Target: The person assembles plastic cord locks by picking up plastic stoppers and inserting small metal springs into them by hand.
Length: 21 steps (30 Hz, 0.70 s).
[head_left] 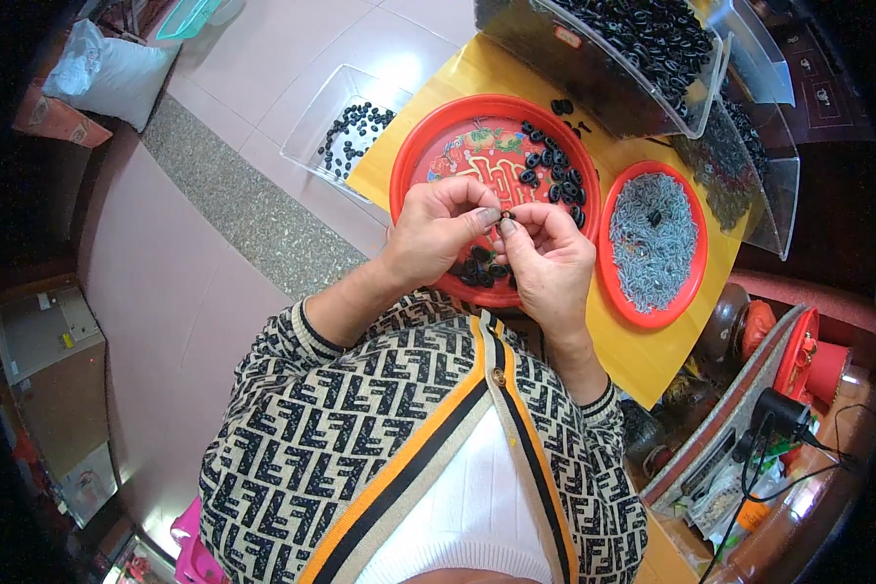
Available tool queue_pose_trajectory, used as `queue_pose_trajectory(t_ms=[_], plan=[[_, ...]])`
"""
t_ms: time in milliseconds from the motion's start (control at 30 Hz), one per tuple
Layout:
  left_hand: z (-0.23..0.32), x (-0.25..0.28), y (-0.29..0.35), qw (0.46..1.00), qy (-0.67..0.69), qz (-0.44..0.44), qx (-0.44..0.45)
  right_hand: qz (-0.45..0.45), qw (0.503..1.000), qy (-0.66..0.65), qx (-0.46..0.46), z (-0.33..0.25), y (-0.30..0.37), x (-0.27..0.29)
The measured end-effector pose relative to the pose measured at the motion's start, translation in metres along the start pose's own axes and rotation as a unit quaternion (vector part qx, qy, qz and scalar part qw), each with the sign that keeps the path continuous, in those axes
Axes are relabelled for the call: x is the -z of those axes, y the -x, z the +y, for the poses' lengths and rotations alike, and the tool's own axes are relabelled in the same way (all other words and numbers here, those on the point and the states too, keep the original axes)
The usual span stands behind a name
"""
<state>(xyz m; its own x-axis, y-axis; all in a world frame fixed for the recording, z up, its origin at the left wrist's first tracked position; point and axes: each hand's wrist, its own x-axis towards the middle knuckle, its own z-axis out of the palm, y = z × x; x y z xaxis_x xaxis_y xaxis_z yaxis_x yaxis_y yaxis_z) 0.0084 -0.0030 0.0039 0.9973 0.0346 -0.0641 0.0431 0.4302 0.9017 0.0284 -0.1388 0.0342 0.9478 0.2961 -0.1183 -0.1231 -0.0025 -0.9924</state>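
1. Left hand (443,229): thumb and fingers pinched on a small dark part (507,217), over the round tray.
2. Right hand (553,261): pinched on the same part, fingertips meeting the left's.
3. Round red tray (399,185): patterned bottom; black rings (559,175) at its right side, more below the hands.
4. Oval red tray (652,318), just beside: heap of thin grey pieces (642,273), one black piece on top.
5. Yellow table (667,355): beneath both trays.
6. Clear bin (594,80), beyond: black pieces inside.
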Motion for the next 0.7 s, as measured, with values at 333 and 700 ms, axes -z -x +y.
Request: queue_pose_trajectory(t_ms=[333, 700], plan=[[-0.003, -0.01, 0.004, 0.997, -0.023, 0.035, 0.062, 0.025, 0.998, 0.042, 0.048, 0.016, 0.004, 0.005], [0.0, 0.004, -0.01, 0.992, -0.095, 0.085, -0.008, 0.08, 0.995, -0.046, 0.021, 0.019, -0.011, 0.045]])
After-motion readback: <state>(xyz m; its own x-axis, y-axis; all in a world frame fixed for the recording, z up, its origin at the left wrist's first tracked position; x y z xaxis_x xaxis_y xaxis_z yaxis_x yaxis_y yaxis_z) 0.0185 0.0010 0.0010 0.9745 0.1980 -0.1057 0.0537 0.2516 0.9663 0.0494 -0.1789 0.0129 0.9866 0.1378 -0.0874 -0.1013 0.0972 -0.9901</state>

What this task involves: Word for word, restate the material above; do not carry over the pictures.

Result for this exercise:
Target: The person assembles plastic cord locks by picking up plastic stoppers and inserting small metal springs into them by hand.
Length: 21 steps (30 Hz, 0.70 s).
[head_left] 
Available tool queue_pose_trajectory, used as `queue_pose_trajectory(t_ms=[_], plan=[[_, ...]])`
"""
t_ms: time in milliseconds from the motion's start (control at 30 Hz), one per tuple
Layout:
  left_hand: z (-0.23..0.32), x (-0.25..0.28), y (-0.29..0.35), qw (0.46..1.00), qy (-0.67..0.69), qz (-0.44..0.44), qx (-0.44..0.45)
  right_hand: qz (-0.45..0.45), qw (0.503..1.000), qy (-0.66..0.65), qx (-0.46..0.46), z (-0.33..0.25), y (-0.30..0.37), x (-0.27..0.29)
The measured end-effector pose relative to the pose measured at the motion's start, translation in metres along the start pose's own axes and rotation as a unit quaternion (vector part qx, qy, qz and scalar part qw), each with the sign that keeps the path continuous, in those axes
Axes are relabelled for the call: x is the -z of those axes, y the -x, z the +y, for the poses' lengths and rotations alike, and the tool's own axes are relabelled in the same way (all other words and numbers here, those on the point and the states too, keep the original axes)
The usual span stands behind a name
"""
<state>(xyz m; its own x-axis, y-axis; all in a world frame fixed for the recording, z up, its origin at the left wrist's first tracked position; point and axes: each hand's wrist, its own x-axis towards the middle knuckle, its own z-axis out of the palm, y = z × x; x y z xaxis_x xaxis_y xaxis_z yaxis_x yaxis_y yaxis_z) 0.0084 -0.0030 0.0039 0.9973 0.0346 -0.0641 0.0431 0.4302 0.9017 0.0284 -0.1388 0.0342 0.9478 0.2961 -0.1183 -0.1231 -0.0025 -0.9924</state>
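1. Left hand (443,229): thumb and fingers pinched on a small dark part (507,217), over the round tray.
2. Right hand (553,261): pinched on the same part, fingertips meeting the left's.
3. Round red tray (399,185): patterned bottom; black rings (559,175) at its right side, more below the hands.
4. Oval red tray (652,318), just beside: heap of thin grey pieces (642,273), one black piece on top.
5. Yellow table (667,355): beneath both trays.
6. Clear bin (594,80), beyond: black pieces inside.
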Motion for the next 0.7 s, as measured, with values at 333 and 700 ms, axes -z -x +y.
Request: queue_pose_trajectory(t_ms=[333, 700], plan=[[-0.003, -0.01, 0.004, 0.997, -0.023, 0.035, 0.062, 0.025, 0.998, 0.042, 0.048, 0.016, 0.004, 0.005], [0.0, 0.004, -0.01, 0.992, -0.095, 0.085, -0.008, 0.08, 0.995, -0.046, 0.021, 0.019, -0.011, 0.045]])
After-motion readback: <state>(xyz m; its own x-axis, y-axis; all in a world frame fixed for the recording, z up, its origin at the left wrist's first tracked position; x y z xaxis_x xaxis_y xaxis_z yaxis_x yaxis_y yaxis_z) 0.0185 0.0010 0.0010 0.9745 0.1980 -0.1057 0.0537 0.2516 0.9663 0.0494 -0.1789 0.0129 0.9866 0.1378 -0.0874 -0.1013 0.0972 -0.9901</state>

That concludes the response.